New Jersey saw a net loss of $3.8 billion in AGI, with Florida emerging as the largest recipient.
Florida’s Tax-Friendly Haven
New York’s losses were even more staggering, with a net AGI outflow of $24.5 billion, with Florida again being the primary beneficiary, receiving $9.8 billion in AGI.
Florida stands out as the 4th-ranked state regarding business tax climate, providing a clear alternative for those seeking tax relief.
At the local level, Manhattan bore the brunt of the losses, with $16.5 billion in AGI outflows to other states. Notably, Florida featured prominently as the destination for those departing from New York City, with Miami-Dade County and Palm Beach County reaping the benefits.
Research consistently supports that net migration tends to be higher in states with lower tax rates. A 2022 study from the Baker Institute at Rice University by Jorge Barro underscores this connection, demonstrating that net migration rates and net AGI flows are inversely related to top marginal income tax rates at the state level.

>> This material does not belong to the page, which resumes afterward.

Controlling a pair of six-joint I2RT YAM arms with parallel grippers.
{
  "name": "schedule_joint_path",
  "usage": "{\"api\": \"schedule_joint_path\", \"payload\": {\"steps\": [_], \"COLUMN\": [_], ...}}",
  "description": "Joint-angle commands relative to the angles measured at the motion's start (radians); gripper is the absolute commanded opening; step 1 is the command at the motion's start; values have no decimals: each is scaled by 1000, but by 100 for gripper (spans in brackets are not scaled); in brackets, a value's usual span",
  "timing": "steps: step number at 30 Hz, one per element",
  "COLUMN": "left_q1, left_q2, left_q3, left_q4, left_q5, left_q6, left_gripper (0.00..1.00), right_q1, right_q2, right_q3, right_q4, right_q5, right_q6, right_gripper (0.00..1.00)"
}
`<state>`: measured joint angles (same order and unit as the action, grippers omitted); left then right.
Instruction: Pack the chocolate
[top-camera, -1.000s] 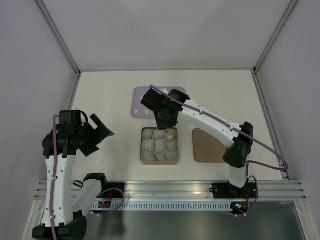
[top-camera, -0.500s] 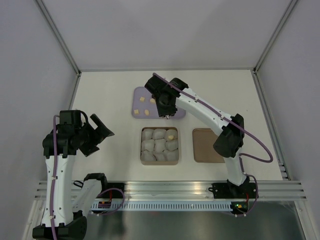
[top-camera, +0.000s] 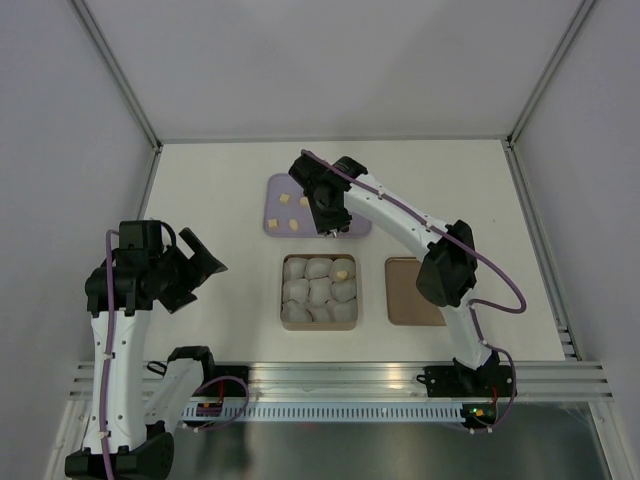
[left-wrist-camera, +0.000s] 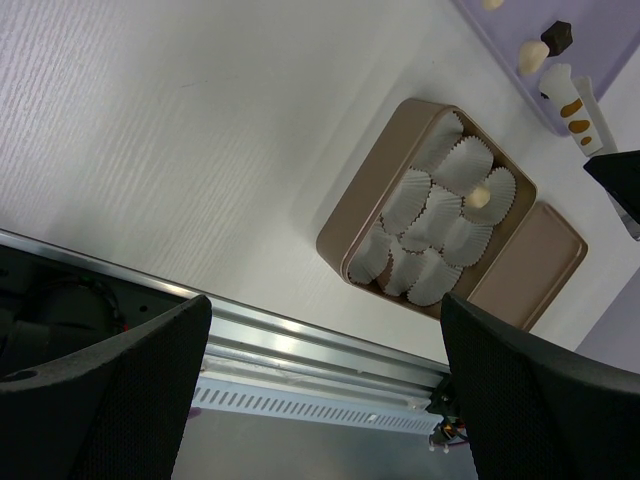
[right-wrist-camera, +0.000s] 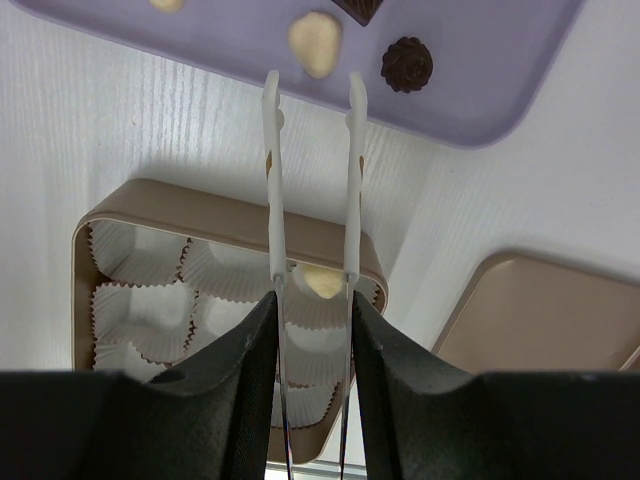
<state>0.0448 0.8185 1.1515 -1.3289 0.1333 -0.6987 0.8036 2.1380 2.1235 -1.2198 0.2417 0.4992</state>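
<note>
While hanging over the purple tray with the right gripper drawn narrow and gripping nothing, judged barely begun. Counted as done: only one pale chocolate, seated in a corner cup of the brown box. Left to do: filling the other white paper cups, all seen empty. Waiting on the tray: several pale pieces and a dark swirled piece, just beyond the tips. Parked well off to the side, spread wide and empty: left gripper. Lying just beside the box, not yet fitted: flat brown lid.
</note>
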Motion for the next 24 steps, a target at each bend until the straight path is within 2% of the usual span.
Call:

As Barro observes, “Lower state income taxation is shown to be associated with higher net taxpayer migration—a relationship that grows stronger with income.”
In light of these findings and the significant outflows of AGI from high-tax states like New Jersey and New York, the urgent need for tax reform is clear.
Both forms must reevaluate their tax structures to attract and retain residents, foster economic growth, and improve their business tax climate rankings.
Failure to do so could perpetuate the exodus of residents to more tax-friendly states, with Florida serving as a prime example of the appeal of a lower-tax environment.